Exercise goal:
Find the word "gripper" in the data, then copy each line where it is found.

-- Opening Marker --

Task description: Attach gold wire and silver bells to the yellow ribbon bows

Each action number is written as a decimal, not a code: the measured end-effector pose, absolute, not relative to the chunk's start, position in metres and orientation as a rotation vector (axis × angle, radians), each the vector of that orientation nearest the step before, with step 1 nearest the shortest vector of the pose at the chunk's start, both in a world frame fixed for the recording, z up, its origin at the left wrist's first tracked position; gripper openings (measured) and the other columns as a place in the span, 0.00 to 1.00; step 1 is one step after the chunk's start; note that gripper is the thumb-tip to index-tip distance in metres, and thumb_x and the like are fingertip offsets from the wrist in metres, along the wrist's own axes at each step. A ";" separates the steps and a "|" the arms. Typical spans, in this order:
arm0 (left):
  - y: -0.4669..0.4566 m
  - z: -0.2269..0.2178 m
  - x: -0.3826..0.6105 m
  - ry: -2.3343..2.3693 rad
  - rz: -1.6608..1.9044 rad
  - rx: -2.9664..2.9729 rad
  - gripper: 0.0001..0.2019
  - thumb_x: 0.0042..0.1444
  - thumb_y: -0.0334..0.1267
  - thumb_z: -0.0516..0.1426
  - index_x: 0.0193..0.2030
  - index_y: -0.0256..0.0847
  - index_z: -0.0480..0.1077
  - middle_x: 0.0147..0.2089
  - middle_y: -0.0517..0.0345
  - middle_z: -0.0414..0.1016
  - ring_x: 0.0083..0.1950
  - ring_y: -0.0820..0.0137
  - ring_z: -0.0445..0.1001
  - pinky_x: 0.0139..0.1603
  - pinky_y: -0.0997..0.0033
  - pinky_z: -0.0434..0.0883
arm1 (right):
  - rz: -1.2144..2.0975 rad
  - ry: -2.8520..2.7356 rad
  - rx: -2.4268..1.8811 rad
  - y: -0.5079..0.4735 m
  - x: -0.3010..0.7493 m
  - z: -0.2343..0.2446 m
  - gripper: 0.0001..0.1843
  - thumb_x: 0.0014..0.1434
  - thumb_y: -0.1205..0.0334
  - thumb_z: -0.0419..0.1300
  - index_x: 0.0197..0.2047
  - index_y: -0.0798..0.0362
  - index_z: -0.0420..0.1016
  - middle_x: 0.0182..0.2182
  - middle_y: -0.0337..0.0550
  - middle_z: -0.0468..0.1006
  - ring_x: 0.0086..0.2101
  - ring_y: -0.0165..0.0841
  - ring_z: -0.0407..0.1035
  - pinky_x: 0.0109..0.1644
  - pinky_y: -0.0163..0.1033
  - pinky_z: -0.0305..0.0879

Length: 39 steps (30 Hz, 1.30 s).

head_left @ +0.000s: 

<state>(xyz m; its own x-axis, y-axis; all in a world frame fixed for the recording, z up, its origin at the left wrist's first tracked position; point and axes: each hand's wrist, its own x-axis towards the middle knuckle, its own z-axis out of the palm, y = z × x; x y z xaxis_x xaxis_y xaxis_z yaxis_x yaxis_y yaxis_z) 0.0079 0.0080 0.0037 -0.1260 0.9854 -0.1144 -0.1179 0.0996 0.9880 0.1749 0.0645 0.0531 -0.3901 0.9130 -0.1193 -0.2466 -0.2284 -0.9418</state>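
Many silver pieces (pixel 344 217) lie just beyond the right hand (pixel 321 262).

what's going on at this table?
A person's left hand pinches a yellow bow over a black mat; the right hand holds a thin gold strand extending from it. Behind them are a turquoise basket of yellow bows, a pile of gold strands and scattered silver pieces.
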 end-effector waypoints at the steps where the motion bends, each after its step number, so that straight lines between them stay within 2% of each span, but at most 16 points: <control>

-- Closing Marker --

Written answer:
Each action number is written as a decimal, not a code: the measured end-effector pose, absolute, not relative to the chunk's start, position in metres and orientation as a rotation vector (axis × angle, radians), each the vector of that orientation nearest the step before, with step 1 nearest the shortest vector of the pose at the chunk's start, both in a world frame fixed for the recording, z up, its origin at the left wrist's first tracked position; gripper openings (measured) and the other columns as a place in the span, 0.00 to 1.00; step 1 is one step after the chunk's start; note that gripper is the thumb-tip to index-tip distance in metres, and thumb_x and the like are fingertip offsets from the wrist in metres, along the wrist's own axes at each step. A ";" separates the steps and a "|" the arms. Typical spans, in this order:
  - gripper: 0.0001..0.2019
  - gripper: 0.0001..0.1843

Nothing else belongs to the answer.